The project team includes fellows George Hope Chidziwisano, a doctoral candidate in media and information at Michigan State University; Richa Gupta, a master’s student in quantitative methods in the social sciences at Columbia University; Kseniya Husak, a master’s student in public policy and information science at the University of Michigan; and Maya Luetke, a doctoral candidate in epidemiology at Indiana University, Bloomington.

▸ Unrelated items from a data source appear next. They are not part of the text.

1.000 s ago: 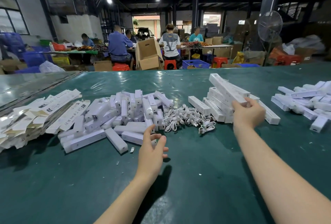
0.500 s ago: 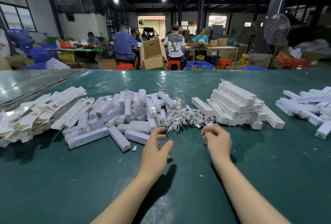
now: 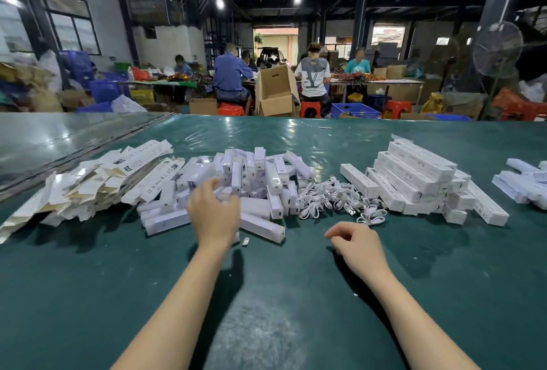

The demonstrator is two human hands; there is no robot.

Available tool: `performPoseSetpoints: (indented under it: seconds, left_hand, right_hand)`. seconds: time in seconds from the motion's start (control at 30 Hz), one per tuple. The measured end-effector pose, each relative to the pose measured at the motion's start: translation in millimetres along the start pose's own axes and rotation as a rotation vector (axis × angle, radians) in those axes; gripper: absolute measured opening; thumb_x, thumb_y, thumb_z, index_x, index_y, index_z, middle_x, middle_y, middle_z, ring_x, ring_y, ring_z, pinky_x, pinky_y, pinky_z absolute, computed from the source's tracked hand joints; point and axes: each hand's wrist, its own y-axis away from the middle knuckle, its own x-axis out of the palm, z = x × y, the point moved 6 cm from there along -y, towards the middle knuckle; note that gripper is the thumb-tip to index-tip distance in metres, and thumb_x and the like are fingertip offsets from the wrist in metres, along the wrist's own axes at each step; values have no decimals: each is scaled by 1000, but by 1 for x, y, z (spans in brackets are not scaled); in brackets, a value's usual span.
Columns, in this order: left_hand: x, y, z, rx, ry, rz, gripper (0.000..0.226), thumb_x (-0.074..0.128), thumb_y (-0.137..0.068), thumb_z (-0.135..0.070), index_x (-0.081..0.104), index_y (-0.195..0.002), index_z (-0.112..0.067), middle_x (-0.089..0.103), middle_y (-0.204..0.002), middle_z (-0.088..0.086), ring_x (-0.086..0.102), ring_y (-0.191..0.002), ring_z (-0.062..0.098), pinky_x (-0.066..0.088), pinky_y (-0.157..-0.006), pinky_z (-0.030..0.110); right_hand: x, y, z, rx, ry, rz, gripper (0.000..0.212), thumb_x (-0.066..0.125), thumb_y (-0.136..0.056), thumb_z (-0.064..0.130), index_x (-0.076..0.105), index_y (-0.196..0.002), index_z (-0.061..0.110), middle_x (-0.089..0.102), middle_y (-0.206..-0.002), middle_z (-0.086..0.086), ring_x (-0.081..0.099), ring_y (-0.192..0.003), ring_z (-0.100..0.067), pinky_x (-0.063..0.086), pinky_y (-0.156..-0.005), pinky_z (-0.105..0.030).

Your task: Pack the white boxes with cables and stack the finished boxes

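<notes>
Left hand [image 3: 214, 212] is reaching forward into the loose pile of white boxes [image 3: 260, 180] in the middle of the green tabletop [image 3: 266, 310], its fingers extended over the boxes and not yet seen closing around any one of them. A second ago it was hovering short of the pile, so a fresh box is judged to be in the course of being picked. Right hand [image 3: 358, 243] is resting low, just in front of the tangle of white cables [image 3: 334, 195], with fingers loosely curled and nothing visibly held; a second ago it was up at the stack of finished boxes [image 3: 414, 180], to the right of the cables. That shift is suggesting that one packing cycle is ending and the next is beginning: box from the left, cable from the centre. Flat unfolded cartons [image 3: 97, 180] are lying at far left, and a further heap of boxes [image 3: 521, 183] is lying well apart at far right.
</notes>
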Motion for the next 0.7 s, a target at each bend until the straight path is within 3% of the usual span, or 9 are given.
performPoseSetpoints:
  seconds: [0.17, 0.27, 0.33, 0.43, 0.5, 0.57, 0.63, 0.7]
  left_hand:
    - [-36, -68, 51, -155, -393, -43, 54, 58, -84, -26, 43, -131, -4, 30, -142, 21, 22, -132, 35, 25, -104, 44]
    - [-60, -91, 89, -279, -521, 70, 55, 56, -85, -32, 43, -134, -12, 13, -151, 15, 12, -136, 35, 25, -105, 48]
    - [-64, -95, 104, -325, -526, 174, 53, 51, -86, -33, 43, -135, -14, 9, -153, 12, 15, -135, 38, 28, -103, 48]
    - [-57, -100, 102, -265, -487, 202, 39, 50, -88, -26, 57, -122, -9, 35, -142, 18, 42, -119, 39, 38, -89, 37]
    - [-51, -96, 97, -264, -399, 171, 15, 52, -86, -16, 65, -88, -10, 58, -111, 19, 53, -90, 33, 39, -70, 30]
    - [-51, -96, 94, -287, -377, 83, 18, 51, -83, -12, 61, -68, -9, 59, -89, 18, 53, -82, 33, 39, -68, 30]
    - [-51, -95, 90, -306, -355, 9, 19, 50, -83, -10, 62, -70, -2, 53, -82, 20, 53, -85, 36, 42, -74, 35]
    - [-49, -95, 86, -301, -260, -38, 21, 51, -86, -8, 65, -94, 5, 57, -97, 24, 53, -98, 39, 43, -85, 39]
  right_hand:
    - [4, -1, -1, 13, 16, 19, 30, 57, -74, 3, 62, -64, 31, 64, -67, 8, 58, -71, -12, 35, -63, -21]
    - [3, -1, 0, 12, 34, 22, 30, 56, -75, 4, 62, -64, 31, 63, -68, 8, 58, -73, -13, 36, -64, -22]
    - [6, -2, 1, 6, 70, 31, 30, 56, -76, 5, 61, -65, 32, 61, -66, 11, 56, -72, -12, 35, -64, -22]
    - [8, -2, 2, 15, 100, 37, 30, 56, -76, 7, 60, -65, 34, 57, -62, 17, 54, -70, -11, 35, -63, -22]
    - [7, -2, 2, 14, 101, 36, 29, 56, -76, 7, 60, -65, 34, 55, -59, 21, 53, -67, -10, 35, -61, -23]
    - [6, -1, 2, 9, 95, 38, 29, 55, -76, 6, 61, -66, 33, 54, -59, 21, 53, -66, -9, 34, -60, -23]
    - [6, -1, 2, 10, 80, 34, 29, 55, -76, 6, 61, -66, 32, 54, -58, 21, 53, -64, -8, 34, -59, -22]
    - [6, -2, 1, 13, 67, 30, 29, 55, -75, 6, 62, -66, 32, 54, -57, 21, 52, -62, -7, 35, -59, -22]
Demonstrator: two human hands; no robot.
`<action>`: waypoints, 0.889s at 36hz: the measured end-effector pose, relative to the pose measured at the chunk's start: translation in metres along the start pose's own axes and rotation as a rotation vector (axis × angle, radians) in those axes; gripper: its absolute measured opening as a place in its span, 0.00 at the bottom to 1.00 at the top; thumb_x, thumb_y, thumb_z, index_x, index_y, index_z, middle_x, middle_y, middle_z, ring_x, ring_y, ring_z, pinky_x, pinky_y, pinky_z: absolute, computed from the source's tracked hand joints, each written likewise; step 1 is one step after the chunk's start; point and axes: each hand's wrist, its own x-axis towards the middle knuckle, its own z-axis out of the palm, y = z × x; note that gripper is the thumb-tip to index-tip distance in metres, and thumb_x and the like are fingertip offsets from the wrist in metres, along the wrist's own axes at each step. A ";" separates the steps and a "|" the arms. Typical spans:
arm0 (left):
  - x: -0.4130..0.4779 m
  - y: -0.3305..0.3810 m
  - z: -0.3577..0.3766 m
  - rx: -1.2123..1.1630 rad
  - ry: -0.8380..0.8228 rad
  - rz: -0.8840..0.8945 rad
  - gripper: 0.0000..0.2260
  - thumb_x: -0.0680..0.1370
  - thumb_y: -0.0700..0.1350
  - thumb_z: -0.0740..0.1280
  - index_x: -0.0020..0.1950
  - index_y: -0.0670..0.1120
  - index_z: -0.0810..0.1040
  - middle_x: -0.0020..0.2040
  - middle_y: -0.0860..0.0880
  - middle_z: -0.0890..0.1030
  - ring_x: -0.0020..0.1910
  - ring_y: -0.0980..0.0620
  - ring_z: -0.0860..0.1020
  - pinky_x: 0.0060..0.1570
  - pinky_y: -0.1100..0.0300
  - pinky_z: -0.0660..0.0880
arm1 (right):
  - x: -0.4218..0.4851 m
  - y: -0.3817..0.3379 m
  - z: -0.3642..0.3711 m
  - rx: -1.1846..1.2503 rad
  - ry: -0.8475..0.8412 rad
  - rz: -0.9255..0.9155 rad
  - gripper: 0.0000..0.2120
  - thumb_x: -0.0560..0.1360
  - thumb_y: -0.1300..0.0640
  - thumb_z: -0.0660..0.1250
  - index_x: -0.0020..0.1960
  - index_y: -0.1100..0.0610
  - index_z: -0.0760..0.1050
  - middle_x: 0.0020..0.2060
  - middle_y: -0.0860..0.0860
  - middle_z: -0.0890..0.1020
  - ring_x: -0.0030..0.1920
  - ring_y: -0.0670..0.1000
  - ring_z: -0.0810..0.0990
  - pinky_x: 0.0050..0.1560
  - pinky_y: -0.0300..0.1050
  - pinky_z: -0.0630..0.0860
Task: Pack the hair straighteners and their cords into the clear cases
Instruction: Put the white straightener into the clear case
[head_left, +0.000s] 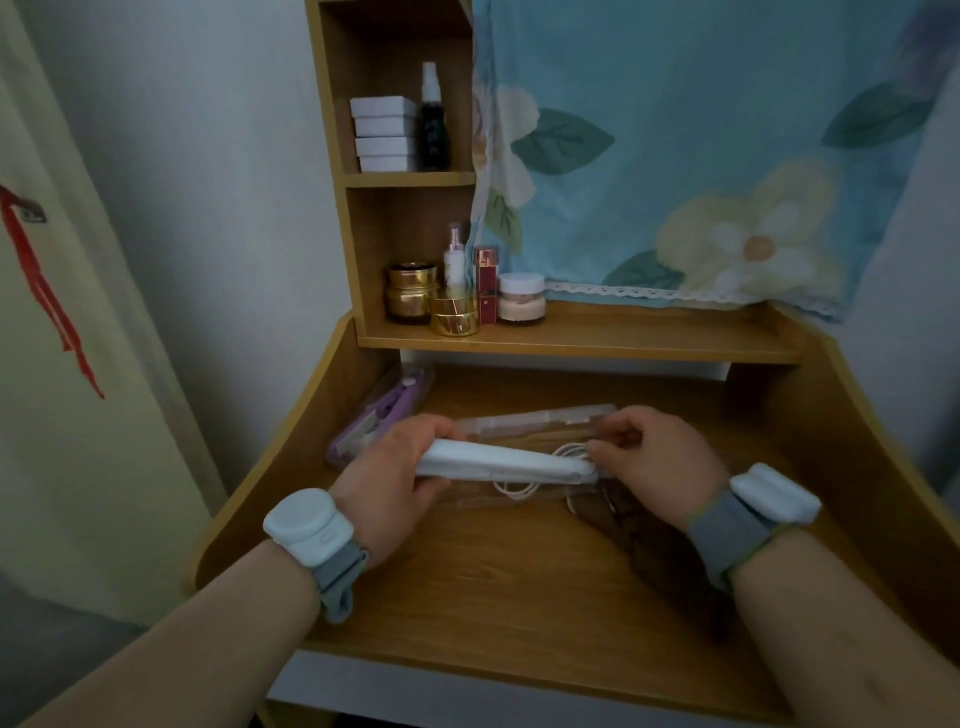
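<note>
Both hands grip white straightener (498, 462): left hand (389, 467) clenches one end, right hand (649, 457) pinches other; white cord (519, 488) loops below, clear case (545, 421) just behind.

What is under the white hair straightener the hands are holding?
Under the white hair straightener lies an open clear case with loops of white cord on the wooden desk. The straightener and both hands cover the case's middle, so its contents there cannot be seen.

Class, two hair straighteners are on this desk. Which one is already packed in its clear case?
The purple straightener, lying in a case at the desk's back left. The white straightener is held between the left hand and right hand.
</note>
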 end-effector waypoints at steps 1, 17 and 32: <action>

The project is led by Maggie Engler, Lead Data Scientist, and Lucas Wright, Senior Researcher, at GDI. Technical guidance is provided by Noah Benson, a senior data scientist, and Vaughn Iverson, a senior research scientist at the eScience Institute.
The team’s work yielded the following outcomes and recommendations:
- Tested 72 permutations of network architectures and hyper-parameters to create a prototype.
- Recommended further experimentation with different features and algorithms, and exploration of the interpretability of neural networks to ensure transparency.
- Model accurately classified 2,268 out of 2,420 disinformation articles tested (93.7%).
- Model misclassified 131 articles as disinformation out of 4,685 legitimate articles tested (2.8%), highlighting the importance of additional work to avoid unintended impacts.
- Recommended that human review and retraining the model as disinformation narratives change are essential to the success of the classifier.
- Added open source code to Github for other researchers to use.
The eScience Institute’s DSSG program is now one of the longest running initiatives of its kind, giving visibility to the University of Washington for this important work in translational data science. DSSG Program Director Sarah Stone notes, “As a community and through this program, we are exploring and defining the space of using data science in the public setting responsibly, while understanding the inherent importance of bringing a diverse community of practitioners to the table.”